• _WHAT YOU ARE ASKED TO DO_: Determine the number of lines in the data that contain "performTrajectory". Answer with that number only.

• _PROVIDED DATA_:
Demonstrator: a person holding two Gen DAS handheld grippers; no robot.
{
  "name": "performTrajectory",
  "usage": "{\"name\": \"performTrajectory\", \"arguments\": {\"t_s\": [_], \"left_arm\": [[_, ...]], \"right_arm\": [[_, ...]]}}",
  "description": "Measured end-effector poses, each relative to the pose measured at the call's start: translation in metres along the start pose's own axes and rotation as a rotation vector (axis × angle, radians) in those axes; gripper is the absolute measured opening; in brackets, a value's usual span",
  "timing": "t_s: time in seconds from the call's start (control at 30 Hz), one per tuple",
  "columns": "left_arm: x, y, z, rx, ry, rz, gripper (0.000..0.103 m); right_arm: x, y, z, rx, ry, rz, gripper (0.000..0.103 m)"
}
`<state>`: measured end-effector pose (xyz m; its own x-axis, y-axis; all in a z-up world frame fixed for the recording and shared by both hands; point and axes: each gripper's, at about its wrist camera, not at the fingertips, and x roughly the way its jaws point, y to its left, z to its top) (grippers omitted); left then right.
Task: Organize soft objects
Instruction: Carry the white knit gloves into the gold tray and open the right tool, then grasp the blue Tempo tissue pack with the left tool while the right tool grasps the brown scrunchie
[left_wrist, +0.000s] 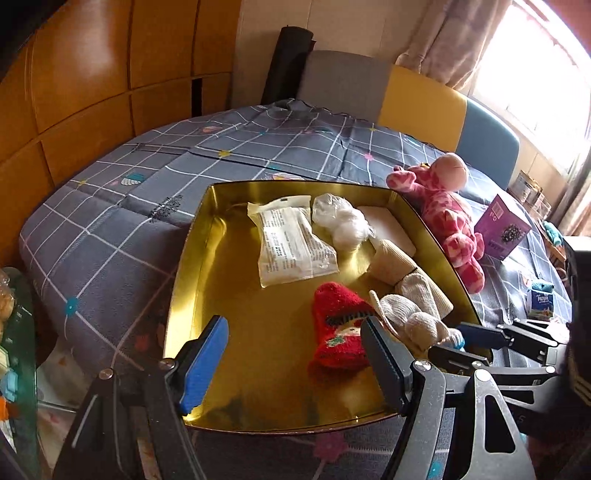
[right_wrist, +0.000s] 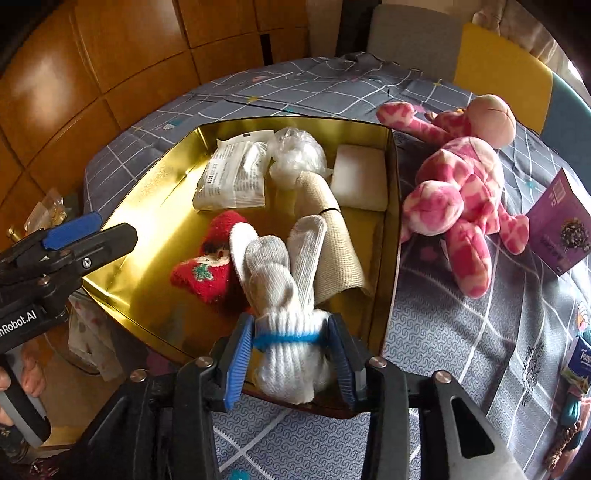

• _EXERCISE SOLUTION_: 2